De plus, on notera que la différence de réactivité entre les deux essences testées est peu observable sur leurs spectres RMN du 19F respectifs. Après 5 min de fluoration, l’intensité

relative et l’apparition des bandes issues des groupements –CF3 semblent légèrement plus

marquées dans le cas du sapin que celui du douglas. Pour quantifier ces observations, les rapports CF2/CHF et CF2/CF3 ont été extraits de la déconvolution des spectres RMN. Pour le

sapin fluoré pendant 60 min, les valeurs sont 2,30 et 2,87 respectivement. 1,21 et 5,36 sont calculés pour le douglas traité pendant 60 min. Ces différences, qui souligneraient une différence du ratio F/C entre le sapin et le douglas, sont cependant trop faibles et inhomogènes d’une durée de fluoration à une autre pour refléter la différence de réactivité entre ces deux essences.

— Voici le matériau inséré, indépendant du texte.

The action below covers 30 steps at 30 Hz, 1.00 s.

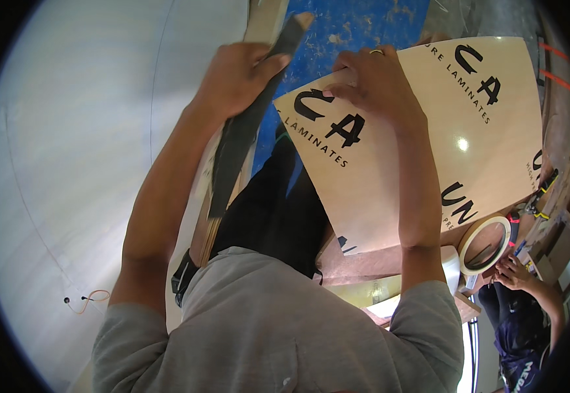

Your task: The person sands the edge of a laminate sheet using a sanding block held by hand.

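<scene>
My left hand (242,77) is closed around a long, narrow dark grey strip (249,128), thumb on one side. The strip slants from the upper middle down toward my legs; its material is hard to tell. My right hand (380,85) grips the upper left edge of a large tan laminate sheet (488,121), the thumb on its printed face and the other fingers curled at the edge. This sheet has black lettering and bows slightly. Its left corner points toward the strip, with a gap between them.
A blue, stained surface (357,33) lies beyond my hands. On the left is a broad whitish surface (88,164) with a thin orange cord (91,298). At lower right are a roll of tape (465,261), another person's hand (514,272) and a yellow-and-black tool (547,187).
</scene>
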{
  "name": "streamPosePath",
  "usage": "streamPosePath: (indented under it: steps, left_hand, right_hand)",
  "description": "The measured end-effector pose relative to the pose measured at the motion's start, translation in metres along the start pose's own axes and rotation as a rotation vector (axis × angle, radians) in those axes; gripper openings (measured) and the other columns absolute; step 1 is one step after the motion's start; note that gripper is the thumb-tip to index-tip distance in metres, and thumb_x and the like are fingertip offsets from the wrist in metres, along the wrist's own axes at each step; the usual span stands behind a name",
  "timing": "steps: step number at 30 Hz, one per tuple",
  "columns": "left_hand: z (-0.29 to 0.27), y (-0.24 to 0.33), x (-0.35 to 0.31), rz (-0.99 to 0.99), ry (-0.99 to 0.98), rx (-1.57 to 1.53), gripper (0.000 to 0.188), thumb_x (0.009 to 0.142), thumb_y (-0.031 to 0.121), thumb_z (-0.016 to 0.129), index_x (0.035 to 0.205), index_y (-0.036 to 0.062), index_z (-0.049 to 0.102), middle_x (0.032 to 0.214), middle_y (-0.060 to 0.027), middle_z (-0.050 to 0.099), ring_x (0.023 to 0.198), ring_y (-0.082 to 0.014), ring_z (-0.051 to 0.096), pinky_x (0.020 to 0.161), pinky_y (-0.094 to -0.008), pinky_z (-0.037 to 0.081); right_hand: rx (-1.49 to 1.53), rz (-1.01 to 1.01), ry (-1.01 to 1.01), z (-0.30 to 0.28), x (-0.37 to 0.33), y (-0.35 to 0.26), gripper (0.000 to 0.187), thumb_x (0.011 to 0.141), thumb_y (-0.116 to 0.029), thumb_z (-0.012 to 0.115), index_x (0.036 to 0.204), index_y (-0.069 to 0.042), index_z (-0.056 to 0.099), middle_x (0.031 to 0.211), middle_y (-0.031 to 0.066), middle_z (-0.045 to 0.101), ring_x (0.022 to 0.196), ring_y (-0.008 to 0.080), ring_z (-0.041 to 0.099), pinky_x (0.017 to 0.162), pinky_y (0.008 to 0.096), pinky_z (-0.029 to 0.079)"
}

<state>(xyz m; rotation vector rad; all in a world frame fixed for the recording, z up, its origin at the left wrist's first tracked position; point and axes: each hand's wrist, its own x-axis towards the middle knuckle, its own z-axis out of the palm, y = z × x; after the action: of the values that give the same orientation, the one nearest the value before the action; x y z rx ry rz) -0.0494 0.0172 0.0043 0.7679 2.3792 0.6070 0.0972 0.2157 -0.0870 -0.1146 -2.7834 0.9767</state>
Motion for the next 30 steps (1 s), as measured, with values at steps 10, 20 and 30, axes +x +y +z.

Ces premières caractérisations spectroscopiques du bois massif fluoré permettent de conclure quant à la substitution des groupements hydroxyles –OH par le greffage d’atomes de fluor. Comme pour le cas des poudres, cette substitution conduit à une couche fluorée présentant un gradient F/C diminuant de la surface vers le cœur du matériau. De plus, la fluoration semble conduire à un état de surface similaire d’une essence de bois à l’autre, malgré la différence de réactivité de ces dernières vis-à-vis du traitement.